AIM OF THE EXERCISE:
Write out the entries verbatim and leave the images out of the copy.

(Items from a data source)
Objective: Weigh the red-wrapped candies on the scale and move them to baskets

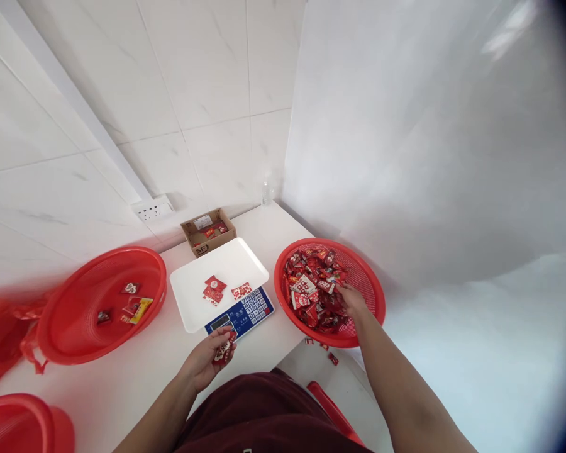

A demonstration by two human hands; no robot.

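Observation:
My left hand (208,360) is closed on a red candy packet (223,350), held just in front of the scale. My right hand (351,301) reaches into the red basket (375,286) on the right, its fingertips among a heap of wrapped candies (314,283); whether they grip one is hidden. Between the hands stands a digital scale with a blue keypad panel (238,316). Several red packets (214,288) lie on its white tray (188,308), and a red-and-white packet (241,290) rests near the tray's front edge.
A red basin (75,349) with several packets stands at left. Another red basket (16,406) is at lower left. Behind the scale sits a cardboard box (207,248) of red packets. A clear bottle (266,194) stands at the corner. Loose candies (332,358) lie below the right basket.

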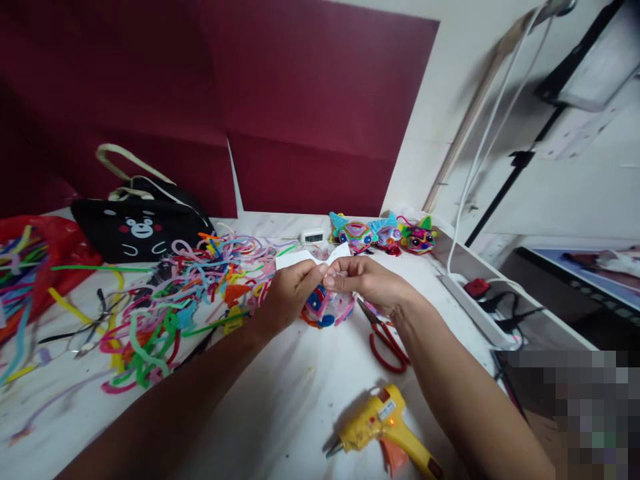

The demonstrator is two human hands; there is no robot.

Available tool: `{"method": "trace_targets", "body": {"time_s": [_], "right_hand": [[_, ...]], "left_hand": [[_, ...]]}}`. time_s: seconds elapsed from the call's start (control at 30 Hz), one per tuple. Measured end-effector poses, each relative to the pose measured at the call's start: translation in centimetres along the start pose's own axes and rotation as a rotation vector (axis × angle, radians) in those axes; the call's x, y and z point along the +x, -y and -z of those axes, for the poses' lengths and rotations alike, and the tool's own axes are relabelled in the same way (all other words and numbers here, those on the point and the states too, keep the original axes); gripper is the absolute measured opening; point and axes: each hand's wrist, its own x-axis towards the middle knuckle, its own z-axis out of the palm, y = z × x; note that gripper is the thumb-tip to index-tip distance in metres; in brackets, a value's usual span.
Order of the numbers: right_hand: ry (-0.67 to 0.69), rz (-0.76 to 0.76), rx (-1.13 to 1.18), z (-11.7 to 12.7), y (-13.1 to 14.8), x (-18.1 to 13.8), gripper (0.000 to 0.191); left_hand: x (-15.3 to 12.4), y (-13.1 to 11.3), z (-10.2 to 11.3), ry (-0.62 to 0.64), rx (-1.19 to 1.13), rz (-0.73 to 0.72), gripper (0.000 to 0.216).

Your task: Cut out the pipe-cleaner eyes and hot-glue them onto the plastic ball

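Note:
My left hand (287, 293) and my right hand (367, 280) meet over the middle of the white table (280, 400). Both pinch a small white paper strip (313, 257) between thumb and fingers. Just under the hands sits a colourful pipe-cleaner figure (327, 310) with blue, red and pink parts, partly hidden by my fingers. Red-handled scissors (385, 340) lie right of it, under my right wrist. A yellow glue gun (385, 427) rests near the front edge.
A tangled heap of coloured pipe cleaners (175, 300) covers the left side, with pliers (95, 327) in it. A black bear-face bag (143, 227) and a red bag (35, 253) stand behind. Three finished figures (385, 235), a small clock (313, 236), a power strip (475, 300).

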Motion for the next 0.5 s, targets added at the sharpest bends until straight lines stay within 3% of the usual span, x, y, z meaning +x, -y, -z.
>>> {"method": "trace_targets", "body": {"time_s": [0.07,0.17,0.23,0.27,0.33,0.5], "right_hand": [[-0.044,0.039,-0.032,0.1,0.6,0.2,0.050],[-0.242,0.192,-0.160,0.5,1.8,-1.2,0.047],[-0.391,0.334,-0.448,0.7,2.0,-3.6,0.037],[-0.385,0.333,-0.571,0.7,1.9,-5.2,0.030],[-0.237,0.208,-0.784,0.5,0.7,-8.6,0.021],[0.019,-0.200,-1.079,-0.7,-5.7,-15.3,0.016]], "left_hand": [[0.4,0.3,0.1,-0.033,-0.074,0.027,0.040],[1.0,0.7,0.4,-0.075,-0.184,0.065,0.039],[1.4,0.8,0.8,-0.115,-0.264,0.088,0.037],[1.6,0.8,1.0,-0.137,-0.304,0.097,0.037],[1.9,0.8,1.5,-0.181,-0.382,0.111,0.038],[2.7,0.6,2.5,-0.261,-0.574,0.137,0.044]]}}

EXPECTED ANSWER:
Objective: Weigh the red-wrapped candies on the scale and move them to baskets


A demonstration by two human hands; no robot.

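Observation:
My left hand (208,360) is closed on a red candy packet (223,350), held just in front of the scale. My right hand (351,301) reaches into the red basket (375,286) on the right, its fingertips among a heap of wrapped candies (314,283); whether they grip one is hidden. Between the hands stands a digital scale with a blue keypad panel (238,316). Several red packets (214,288) lie on its white tray (188,308), and a red-and-white packet (241,290) rests near the tray's front edge.
A red basin (75,349) with several packets stands at left. Another red basket (16,406) is at lower left. Behind the scale sits a cardboard box (207,248) of red packets. A clear bottle (266,194) stands at the corner. Loose candies (332,358) lie below the right basket.
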

The demonstrator is two human hands; there is no robot.

Available tool: `{"method": "trace_targets", "body": {"time_s": [_], "right_hand": [[_, ...]], "left_hand": [[_, ...]]}}`. time_s: seconds elapsed from the call's start (control at 30 Hz), one per tuple. Measured end-effector poses, each relative to the pose measured at the call's start: translation in centimetres along the start pose's own axes and rotation as a rotation vector (axis × angle, radians) in those axes; the call's x, y and z point along the +x, -y and -z of those axes, for the poses' lengths and rotations alike, and the tool's own axes are relabelled in the same way (all other words and numbers here, those on the point and the states too, keep the original axes); gripper is the absolute measured opening; point and axes: each hand's wrist, its own x-axis towards the middle knuckle, its own z-axis out of the palm, y = z × x; note that gripper is the thumb-tip to index-tip distance in metres; in brackets, a value's usual span.
Order of the numbers: right_hand: ry (-0.67 to 0.69), rz (-0.76 to 0.76), rx (-1.13 to 1.18), z (-11.7 to 12.7), y (-13.1 to 14.8), x (-18.1 to 13.8), gripper (0.000 to 0.191); left_hand: x (-15.3 to 12.4), y (-13.1 to 11.3), z (-10.2 to 11.3), ry (-0.62 to 0.64), rx (-1.19 to 1.13), rz (-0.73 to 0.72), gripper (0.000 to 0.216).

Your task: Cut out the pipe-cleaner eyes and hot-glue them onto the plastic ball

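Note:
My left hand (287, 293) and my right hand (367, 280) meet over the middle of the white table (280, 400). Both pinch a small white paper strip (313, 257) between thumb and fingers. Just under the hands sits a colourful pipe-cleaner figure (327, 310) with blue, red and pink parts, partly hidden by my fingers. Red-handled scissors (385, 340) lie right of it, under my right wrist. A yellow glue gun (385, 427) rests near the front edge.
A tangled heap of coloured pipe cleaners (175, 300) covers the left side, with pliers (95, 327) in it. A black bear-face bag (143, 227) and a red bag (35, 253) stand behind. Three finished figures (385, 235), a small clock (313, 236), a power strip (475, 300).
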
Motion for the next 0.5 s, targets added at the sharpest bends until straight lines stay within 3% of the usual span, x, y, z meaning +x, -y, -z.
>>> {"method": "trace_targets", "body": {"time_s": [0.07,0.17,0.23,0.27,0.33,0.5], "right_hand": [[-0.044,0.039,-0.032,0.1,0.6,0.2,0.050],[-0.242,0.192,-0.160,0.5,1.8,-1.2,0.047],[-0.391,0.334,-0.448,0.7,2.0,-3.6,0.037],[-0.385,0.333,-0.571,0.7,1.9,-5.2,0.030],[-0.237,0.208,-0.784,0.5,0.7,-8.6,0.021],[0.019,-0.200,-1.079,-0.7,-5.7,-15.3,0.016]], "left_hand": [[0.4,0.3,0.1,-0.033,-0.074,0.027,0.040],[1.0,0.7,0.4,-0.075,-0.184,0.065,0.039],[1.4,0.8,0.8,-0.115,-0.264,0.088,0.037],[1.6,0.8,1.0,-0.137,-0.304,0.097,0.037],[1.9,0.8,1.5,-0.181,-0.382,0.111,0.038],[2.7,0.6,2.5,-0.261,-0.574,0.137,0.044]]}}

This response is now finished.